_Directions:_
Every picture is to be removed, and all the data is to be copied exactly.
##### Source data #####
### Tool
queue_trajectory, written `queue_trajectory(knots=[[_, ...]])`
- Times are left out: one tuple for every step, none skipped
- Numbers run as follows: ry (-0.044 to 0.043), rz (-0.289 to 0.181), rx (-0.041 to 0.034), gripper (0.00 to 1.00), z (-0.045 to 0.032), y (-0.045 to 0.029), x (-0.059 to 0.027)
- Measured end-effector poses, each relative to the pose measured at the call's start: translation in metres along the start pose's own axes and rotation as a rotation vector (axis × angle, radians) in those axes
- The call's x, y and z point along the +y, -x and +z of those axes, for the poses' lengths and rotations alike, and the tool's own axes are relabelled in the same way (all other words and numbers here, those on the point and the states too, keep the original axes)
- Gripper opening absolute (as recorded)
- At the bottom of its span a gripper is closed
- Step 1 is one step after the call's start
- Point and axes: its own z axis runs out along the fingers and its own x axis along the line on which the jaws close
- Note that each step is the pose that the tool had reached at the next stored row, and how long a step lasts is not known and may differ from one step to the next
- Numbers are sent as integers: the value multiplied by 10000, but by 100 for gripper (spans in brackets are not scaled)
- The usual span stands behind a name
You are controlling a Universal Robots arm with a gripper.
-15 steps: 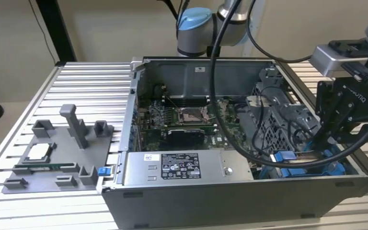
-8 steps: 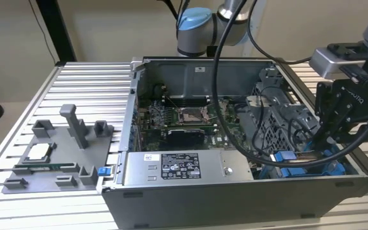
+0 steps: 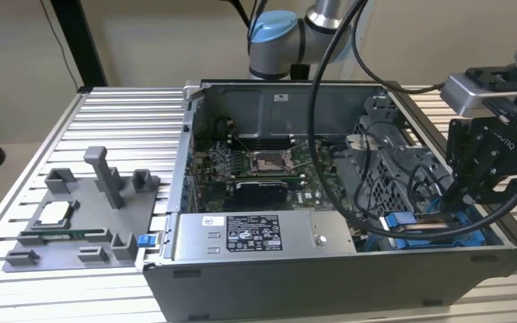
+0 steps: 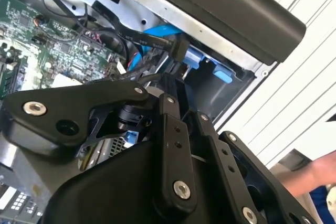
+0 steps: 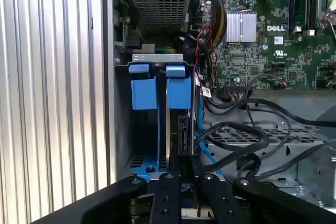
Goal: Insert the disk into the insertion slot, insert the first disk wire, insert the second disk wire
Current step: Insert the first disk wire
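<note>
The disk (image 5: 168, 129) stands edge-on in the insertion slot (image 5: 143, 90), a bay with bright blue rails in the case's front corner on the exterior view's right. In the exterior view the blue carrier (image 3: 420, 225) lies low in that bay. A black disk wire connector (image 5: 184, 135) sits against the disk's edge, its flat cable (image 4: 152, 38) trailing toward the motherboard. My gripper (image 5: 182, 165) hangs right over it, fingers drawn close together on the connector (image 4: 178, 51). The black gripper (image 3: 474, 182) reaches down into the bay. The contact itself is partly hidden by the fingers.
The open case holds a green motherboard (image 3: 258, 168), a grey labelled power-supply box (image 3: 250, 235) and loose black cables (image 5: 247, 140) beside the bay. A grey fixture (image 3: 79, 222) with small parts sits on the slatted table at the exterior view's left. A person's hand (image 4: 315, 174) is nearby.
</note>
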Motion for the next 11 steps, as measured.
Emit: queue_trajectory(knots=[[4,-1,-109,0,4,-1,-5],[8,-2,-203,0,10,-2,-7],[9,-1,-245,0,18,-5,-9],[9,-2,-249,0,22,-8,-11],[9,-3,-248,0,25,-13,-12],[9,-3,-247,0,29,-23,-12],[9,-4,-250,0,34,-34,-13],[9,6,-250,0,38,-43,-14],[9,20,-251,0,43,-47,-14],[8,36,-251,0,48,-51,-14],[8,51,-253,0,54,-52,-14]])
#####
_Output of the exercise:_
### Tool
queue_trajectory, written `queue_trajectory(knots=[[_, ...]])`
- Times are left out: one tuple for every step, none skipped
- Numbers run as follows: ry (-0.044 to 0.043), rz (-0.289 to 0.181), rx (-0.041 to 0.034), gripper (0.00 to 1.00), z (-0.045 to 0.032), y (-0.045 to 0.029), x (-0.059 to 0.027)
- Measured end-effector poses, each relative to the pose measured at the call's start: translation in metres along the start pose's own axes and rotation as a rotation vector (axis × angle, radians) in those axes
- The call's x, y and z point along the +y, -x and +z of those axes, for the poses' lengths and rotations alike, and the tool's own axes are relabelled in the same way (all other words and numbers here, those on the point and the states too, keep the original axes)
- Gripper opening absolute (as recorded)
- At the bottom of its span a gripper is closed
- Step 1 is one step after the call's start
- Point and axes: its own z axis runs out along the fingers and its own x axis along the line on which the jaws close
- Note that each step is the pose that the tool had reached at the next stored row, and how long a step lasts is not known and may differ from one step to the next
- Numbers are sent as integers: the value multiplied by 10000, but by 100 for gripper (spans in brackets are not scaled)
- The usual span stands behind a name
You are controlling a Universal Robots arm with a gripper.
-15 steps: 
-8 steps: 
+0 steps: 
+0 steps: 
+0 steps: 
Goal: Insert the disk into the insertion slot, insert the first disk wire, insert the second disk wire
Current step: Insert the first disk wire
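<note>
The disk (image 5: 168, 129) stands edge-on in the insertion slot (image 5: 143, 90), a bay with bright blue rails in the case's front corner on the exterior view's right. In the exterior view the blue carrier (image 3: 420, 225) lies low in that bay. A black disk wire connector (image 5: 184, 135) sits against the disk's edge, its flat cable (image 4: 152, 38) trailing toward the motherboard. My gripper (image 5: 182, 165) hangs right over it, fingers drawn close together on the connector (image 4: 178, 51). The black gripper (image 3: 474, 182) reaches down into the bay. The contact itself is partly hidden by the fingers.
The open case holds a green motherboard (image 3: 258, 168), a grey labelled power-supply box (image 3: 250, 235) and loose black cables (image 5: 247, 140) beside the bay. A grey fixture (image 3: 79, 222) with small parts sits on the slatted table at the exterior view's left. A person's hand (image 4: 315, 174) is nearby.
</note>
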Motion for the next 11 steps, as measured.
Emit: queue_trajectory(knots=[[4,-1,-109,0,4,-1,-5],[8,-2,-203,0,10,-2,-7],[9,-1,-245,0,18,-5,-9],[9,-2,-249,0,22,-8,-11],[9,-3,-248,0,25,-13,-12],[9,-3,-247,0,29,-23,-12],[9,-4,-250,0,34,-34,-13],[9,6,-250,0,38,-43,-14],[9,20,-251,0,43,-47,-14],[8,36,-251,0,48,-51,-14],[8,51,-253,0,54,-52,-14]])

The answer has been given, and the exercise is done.